Ruidos de cadenas, olor a metal, oscuridad. El cubículo en el que estaba se sacudía a cada rato. No recordaba nada. ¿Tendría padres? ¿Alguna vez tuve amigos? "Me llamo Thomás" pensé. Era lo único que recordaba.
El cubículo se detuvo con un crujido. Pasó un minuto, dos, la oscuridad lo llenaba todo. Sentí un golpe. De repente, se empezó a disipar la niebla y allí estaban: niños de varias edades, de todas las razas, me miraban con ojos de hielo, sus expresiones eran iguales. Quise hablarles, pero no pude. De pronto, una "voz" ordenó:
—¡Cada uno en su puesto!
Los chicos giraron sobre sus pies y, de forma mecánica, cada uno se dirigió hacía un sector diferente. No hablaban, no lloraban, no reían, no sentían, no pensaban...
Me llevaron a una especie de laboratorio. Allí había más niños, todos atados y estáticos, como yo. El olor a metal me dio náuseas. La "voz" nos recibió:
—Les damos la bienvenida. Les daremos un lugar para vivir, nosotros nos encargaremos de sus necesidades, no tendrán que pensar en cómo conseguir sus alimentos, disfruten.
Sentada a mí derecha había una niña que no dejaba de temblar. La miré y me devolvió la mirada. A mí izquierda había un niño más o menos de mí misma edad. Quise hablarles, pero la "voz" retumbó y no me permitió hacerlo.
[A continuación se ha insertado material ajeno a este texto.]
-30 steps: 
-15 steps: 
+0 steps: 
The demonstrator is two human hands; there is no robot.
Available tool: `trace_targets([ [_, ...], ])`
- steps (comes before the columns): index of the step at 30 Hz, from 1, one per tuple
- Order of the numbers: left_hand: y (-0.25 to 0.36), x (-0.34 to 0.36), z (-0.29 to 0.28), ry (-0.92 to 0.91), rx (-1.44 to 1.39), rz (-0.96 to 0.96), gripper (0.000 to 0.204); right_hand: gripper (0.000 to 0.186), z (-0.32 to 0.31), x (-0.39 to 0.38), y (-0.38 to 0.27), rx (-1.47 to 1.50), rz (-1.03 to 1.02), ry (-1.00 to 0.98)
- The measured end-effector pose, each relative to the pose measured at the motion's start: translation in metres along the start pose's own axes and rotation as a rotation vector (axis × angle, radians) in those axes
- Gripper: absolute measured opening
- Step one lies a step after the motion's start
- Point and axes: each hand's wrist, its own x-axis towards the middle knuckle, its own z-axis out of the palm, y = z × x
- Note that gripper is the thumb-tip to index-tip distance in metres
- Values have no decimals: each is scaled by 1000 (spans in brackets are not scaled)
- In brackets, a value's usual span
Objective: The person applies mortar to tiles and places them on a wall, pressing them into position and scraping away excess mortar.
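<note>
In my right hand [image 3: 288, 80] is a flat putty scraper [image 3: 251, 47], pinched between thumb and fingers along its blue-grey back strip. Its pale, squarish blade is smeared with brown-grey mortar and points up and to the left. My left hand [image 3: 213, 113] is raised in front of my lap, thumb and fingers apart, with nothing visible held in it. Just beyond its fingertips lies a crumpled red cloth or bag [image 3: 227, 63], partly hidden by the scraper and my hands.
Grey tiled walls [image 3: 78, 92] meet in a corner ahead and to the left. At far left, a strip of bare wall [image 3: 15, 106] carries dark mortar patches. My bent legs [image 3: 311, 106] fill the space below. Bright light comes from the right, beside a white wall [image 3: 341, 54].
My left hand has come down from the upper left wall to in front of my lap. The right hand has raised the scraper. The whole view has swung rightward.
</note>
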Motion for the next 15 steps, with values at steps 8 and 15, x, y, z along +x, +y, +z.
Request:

Los niños con ojos de hielo nos dieron de comer. Creo que dormí, pero no sé cuánto, el tiempo no existía, no veíamos la luz del sol. Cuando abrí los ojos, vi al niño que hacía unos instantes estaba a mí lado enchufado a una máquina, una luz lo rodeaba y sus ojos se iban congelando.
Miré a la niña que todavía estaba a mí lado, los dos entendimos lo que estaba pasando, pero cómo escapar, cómo dejar de escuchar esa voz que nos adoctrinaba, que llenaba de palabras nuestro cerebro, cómo hacer para sacarnos las cadenas, cómo evitar que nos convirtieran en robots.
—Me llamo Roser, mis manos son más pequeñas que las cadenas —dijo.
Me mostró sus manos libres y me ayudó a liberarme. Teníamos que convencer a todos de huir de ese lugar, teníamos que romper las cadenas que no nos permitían pensar. La "voz" era como una piedra que golpeaba nuestro entendimiento. Era correr o morir. Sabíamos que si seguíamos ahí dejaríamos de ser humanos.
¡Corrimos... corrimos para no morir!
Me pareció escuchar a Roser cuando me recordaba que los humanos somos seres sociales, que no estamos programados para la soledad, que necesitamos comunicarnos, dar y recibir.
Observé a Roser preparar el arroz con calamares con crema catalana, ella giró y me miró con los ojos encendidos. Después de comer, me fui a acostar. Antes de dormirme, conecté a Roser a su batería.